My apologies if this doesn't deserve a Discussion post, but if this hasn't been addresed anywhere than it's clearly an important issue.
There have been many defences of consequentialism against deontology, including quite a few on this site. What I haven't seen, however, is any demonstration of how deontology is incompatible with the ideas in Elizier's Metaethics sequence- as far as I can tell, a deontologist could agree with just about everything in the Sequences.
Said deontologist would argue that, to the extent a human universial morality can exist through generalised moral instincts, said instincts tend to be deontological (as supported through scientific studies- a study of the trolley dilemna v.s the 'fat man' variant showed that people would divert the trolley but not push the fat man). This would be their argument against the consequentialist, who they could accuse of wanting a consequentialist system and ignoring the moral instincts at the basis of their own speculations.
I'm not completely sure about this, but figure it an important enough misunderstanding if I indeed misunderstood to deserve clearing up.
I dispute the claim that the default human view is deontological. People show a tendency to prefer to apply simple, universal rules to small scale individual interactions. However, they are willing to make exceptions when the consequences are grave (few agree with Kant that it's wrong to lie to try to save a life). Further, they are generally in favor of deciding large scale issues of public policy on the basis of something more like calculation of consequences. That's exactly what a sensible consequentialist will do. Due to biases and limited information, calculating consequences is a costly and unreliable method of navigating everyday moral situations; it is much more reliable to try to consistently follow rules that usually produce good consequences. Still, sometimes the consequences are dramatic and obvious enough to provide reason to disregard one of the rules. Further, it is rarely clear how to apply our simple rules to the complexities of public policy, and the greater stakes involved justify investing greater resources to get the policy right, by putting in the effort to actually try to figure out the consequences. Thus, I think the evidence as a whole suggests people are really consequentialists; they act like deontologists in small-scale personal decisions because in such decisions deontologists and consequentialists act similarly, not because they are deontologists.

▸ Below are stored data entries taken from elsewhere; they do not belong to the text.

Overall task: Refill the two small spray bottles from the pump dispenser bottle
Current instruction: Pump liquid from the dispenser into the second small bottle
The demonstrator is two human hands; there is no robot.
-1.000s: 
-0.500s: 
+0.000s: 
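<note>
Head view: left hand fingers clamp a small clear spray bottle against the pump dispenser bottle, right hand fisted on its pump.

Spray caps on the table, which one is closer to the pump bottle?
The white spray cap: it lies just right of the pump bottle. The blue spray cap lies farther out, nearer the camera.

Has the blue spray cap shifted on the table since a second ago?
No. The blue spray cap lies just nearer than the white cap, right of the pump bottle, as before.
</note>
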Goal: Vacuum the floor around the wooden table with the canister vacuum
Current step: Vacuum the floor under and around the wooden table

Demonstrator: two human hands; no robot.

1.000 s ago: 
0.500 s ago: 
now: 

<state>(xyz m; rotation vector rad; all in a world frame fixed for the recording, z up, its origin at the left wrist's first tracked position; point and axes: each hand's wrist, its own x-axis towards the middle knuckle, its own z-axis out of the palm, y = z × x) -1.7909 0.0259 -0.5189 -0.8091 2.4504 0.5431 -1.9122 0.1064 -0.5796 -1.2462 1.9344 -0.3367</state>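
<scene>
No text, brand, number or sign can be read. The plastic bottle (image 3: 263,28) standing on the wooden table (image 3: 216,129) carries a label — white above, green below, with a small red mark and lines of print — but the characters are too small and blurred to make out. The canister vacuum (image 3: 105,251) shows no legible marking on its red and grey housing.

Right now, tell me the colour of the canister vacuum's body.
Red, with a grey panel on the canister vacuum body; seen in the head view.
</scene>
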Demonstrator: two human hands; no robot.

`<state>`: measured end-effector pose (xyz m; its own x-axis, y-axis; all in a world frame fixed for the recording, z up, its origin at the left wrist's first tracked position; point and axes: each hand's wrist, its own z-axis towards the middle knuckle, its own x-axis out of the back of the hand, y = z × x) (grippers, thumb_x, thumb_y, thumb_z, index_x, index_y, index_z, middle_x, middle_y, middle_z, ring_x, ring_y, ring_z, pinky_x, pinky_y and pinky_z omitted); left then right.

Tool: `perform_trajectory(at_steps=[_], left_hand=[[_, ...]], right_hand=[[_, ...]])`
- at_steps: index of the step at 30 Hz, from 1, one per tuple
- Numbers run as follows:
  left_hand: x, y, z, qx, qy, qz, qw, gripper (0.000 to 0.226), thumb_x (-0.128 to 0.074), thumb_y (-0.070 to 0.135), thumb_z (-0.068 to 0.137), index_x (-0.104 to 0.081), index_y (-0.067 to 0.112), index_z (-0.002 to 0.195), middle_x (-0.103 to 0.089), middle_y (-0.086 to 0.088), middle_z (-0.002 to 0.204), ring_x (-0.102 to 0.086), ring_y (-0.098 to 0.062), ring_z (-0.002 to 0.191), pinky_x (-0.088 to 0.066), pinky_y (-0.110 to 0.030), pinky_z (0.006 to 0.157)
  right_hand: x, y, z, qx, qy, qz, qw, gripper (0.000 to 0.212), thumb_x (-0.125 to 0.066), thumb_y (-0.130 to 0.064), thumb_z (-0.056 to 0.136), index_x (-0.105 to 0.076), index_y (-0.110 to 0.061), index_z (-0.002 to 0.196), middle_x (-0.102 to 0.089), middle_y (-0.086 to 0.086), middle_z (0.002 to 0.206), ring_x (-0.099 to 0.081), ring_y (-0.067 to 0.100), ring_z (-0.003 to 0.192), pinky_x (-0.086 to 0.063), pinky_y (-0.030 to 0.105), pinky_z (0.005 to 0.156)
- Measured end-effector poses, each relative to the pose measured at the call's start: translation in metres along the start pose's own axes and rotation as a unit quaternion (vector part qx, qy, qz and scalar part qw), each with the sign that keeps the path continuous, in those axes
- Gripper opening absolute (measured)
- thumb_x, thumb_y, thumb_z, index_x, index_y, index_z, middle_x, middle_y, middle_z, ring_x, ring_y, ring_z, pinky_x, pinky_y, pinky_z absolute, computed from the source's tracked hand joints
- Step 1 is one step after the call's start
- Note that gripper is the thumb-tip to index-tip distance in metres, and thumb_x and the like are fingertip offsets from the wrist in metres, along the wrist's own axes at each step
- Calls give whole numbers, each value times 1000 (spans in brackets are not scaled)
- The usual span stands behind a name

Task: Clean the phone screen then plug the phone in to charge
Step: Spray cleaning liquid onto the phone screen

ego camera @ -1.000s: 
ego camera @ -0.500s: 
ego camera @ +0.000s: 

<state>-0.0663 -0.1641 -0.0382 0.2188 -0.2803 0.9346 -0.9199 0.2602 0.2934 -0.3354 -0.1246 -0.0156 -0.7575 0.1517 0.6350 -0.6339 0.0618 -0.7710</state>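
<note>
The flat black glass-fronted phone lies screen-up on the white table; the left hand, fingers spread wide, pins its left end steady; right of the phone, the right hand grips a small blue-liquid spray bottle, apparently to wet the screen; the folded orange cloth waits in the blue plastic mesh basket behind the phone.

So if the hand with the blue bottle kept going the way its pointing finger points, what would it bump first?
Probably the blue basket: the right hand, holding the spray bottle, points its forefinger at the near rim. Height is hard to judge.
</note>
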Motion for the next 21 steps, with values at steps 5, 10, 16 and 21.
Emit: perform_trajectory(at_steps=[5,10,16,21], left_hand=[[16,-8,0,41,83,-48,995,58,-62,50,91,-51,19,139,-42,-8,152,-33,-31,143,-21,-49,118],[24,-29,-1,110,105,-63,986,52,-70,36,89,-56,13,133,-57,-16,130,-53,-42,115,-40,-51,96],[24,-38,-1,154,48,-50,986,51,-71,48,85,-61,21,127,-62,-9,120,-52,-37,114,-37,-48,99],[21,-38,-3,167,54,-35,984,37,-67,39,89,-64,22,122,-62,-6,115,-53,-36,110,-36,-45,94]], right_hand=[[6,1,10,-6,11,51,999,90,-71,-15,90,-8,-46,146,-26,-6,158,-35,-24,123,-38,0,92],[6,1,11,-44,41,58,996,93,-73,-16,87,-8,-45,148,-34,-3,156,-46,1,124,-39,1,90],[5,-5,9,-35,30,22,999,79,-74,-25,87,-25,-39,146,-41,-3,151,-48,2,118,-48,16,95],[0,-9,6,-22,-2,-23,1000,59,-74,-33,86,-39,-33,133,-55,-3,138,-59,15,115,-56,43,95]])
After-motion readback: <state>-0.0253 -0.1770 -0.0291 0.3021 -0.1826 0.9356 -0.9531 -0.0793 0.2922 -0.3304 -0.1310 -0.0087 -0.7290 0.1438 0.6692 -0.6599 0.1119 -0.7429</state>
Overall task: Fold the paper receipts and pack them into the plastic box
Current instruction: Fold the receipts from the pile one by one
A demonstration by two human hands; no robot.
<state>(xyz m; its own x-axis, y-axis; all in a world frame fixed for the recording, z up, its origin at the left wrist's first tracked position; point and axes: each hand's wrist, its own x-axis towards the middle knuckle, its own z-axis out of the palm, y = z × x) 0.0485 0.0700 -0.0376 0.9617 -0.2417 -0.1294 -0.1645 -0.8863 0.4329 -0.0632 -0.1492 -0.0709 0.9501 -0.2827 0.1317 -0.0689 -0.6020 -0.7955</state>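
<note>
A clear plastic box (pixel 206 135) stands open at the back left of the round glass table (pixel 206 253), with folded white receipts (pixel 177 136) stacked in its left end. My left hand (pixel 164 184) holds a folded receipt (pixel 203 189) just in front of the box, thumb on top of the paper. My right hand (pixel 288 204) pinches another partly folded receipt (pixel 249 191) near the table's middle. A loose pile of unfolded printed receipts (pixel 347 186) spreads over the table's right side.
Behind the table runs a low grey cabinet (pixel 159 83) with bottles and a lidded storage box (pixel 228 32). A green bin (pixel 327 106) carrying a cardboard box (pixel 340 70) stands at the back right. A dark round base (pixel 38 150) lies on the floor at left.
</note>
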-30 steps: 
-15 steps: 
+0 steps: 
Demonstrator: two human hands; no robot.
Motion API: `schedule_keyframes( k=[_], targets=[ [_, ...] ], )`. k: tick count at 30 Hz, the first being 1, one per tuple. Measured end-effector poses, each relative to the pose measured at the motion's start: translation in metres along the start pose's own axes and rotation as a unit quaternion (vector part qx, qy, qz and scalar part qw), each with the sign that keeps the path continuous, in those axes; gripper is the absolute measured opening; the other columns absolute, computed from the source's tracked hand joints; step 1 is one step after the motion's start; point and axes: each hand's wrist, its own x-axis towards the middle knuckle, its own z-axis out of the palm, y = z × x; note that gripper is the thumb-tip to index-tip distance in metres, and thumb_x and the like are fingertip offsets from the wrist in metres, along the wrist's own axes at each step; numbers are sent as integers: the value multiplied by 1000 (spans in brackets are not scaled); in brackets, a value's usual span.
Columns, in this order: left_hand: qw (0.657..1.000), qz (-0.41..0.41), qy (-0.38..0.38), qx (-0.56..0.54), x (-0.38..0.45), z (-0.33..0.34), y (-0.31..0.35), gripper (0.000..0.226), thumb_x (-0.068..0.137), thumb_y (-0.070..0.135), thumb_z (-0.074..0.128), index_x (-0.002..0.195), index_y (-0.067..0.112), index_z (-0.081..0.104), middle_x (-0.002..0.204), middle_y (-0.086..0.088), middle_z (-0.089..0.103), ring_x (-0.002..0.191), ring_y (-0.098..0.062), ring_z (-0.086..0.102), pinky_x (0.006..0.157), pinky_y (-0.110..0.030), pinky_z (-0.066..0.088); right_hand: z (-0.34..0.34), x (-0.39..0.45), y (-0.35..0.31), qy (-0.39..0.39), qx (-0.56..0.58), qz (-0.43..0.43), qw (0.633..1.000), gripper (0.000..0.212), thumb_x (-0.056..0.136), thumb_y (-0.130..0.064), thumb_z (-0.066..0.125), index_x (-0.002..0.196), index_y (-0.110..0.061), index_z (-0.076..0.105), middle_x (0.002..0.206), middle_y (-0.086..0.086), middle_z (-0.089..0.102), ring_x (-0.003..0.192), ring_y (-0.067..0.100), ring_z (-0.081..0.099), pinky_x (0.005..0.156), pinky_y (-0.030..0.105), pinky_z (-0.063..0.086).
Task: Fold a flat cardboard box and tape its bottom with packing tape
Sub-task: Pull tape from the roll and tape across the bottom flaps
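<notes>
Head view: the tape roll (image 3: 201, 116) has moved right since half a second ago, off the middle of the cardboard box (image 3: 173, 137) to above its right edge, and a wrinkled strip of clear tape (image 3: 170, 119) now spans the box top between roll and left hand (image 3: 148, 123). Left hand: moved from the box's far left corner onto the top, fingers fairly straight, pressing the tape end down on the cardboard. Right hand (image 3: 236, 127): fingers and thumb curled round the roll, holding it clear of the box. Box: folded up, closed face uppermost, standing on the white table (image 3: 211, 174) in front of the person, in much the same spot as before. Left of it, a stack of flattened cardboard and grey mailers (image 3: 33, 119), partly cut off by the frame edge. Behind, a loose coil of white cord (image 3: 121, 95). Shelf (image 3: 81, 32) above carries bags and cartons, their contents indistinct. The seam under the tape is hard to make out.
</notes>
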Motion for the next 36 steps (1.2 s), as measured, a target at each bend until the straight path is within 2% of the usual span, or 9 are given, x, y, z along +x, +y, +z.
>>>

This is not to say that people are perfect consequentialists; I am not particularly confident that people are reliable in figuring out which are the truly exceptional personal cases, or in telling the difference between small scale and large scale cases. But while I think human biases make those judgments (and so some of our moral opinions) unreliable, I think they are best explained by the thesis that we're mostly (highly) fallible consequentialists, rather than the thesis that we're mostly following some other theory. After all, we have plenty of independent evidence that we're highly fallible, so that can hardly be called special pleading.
Presumably you think that in a case like the fat man case, the human somehow mistakenly believes the consequences for pushing the fat man will be worse? In some cases you have a good point, but that's one of the ones where your argument is least plausible.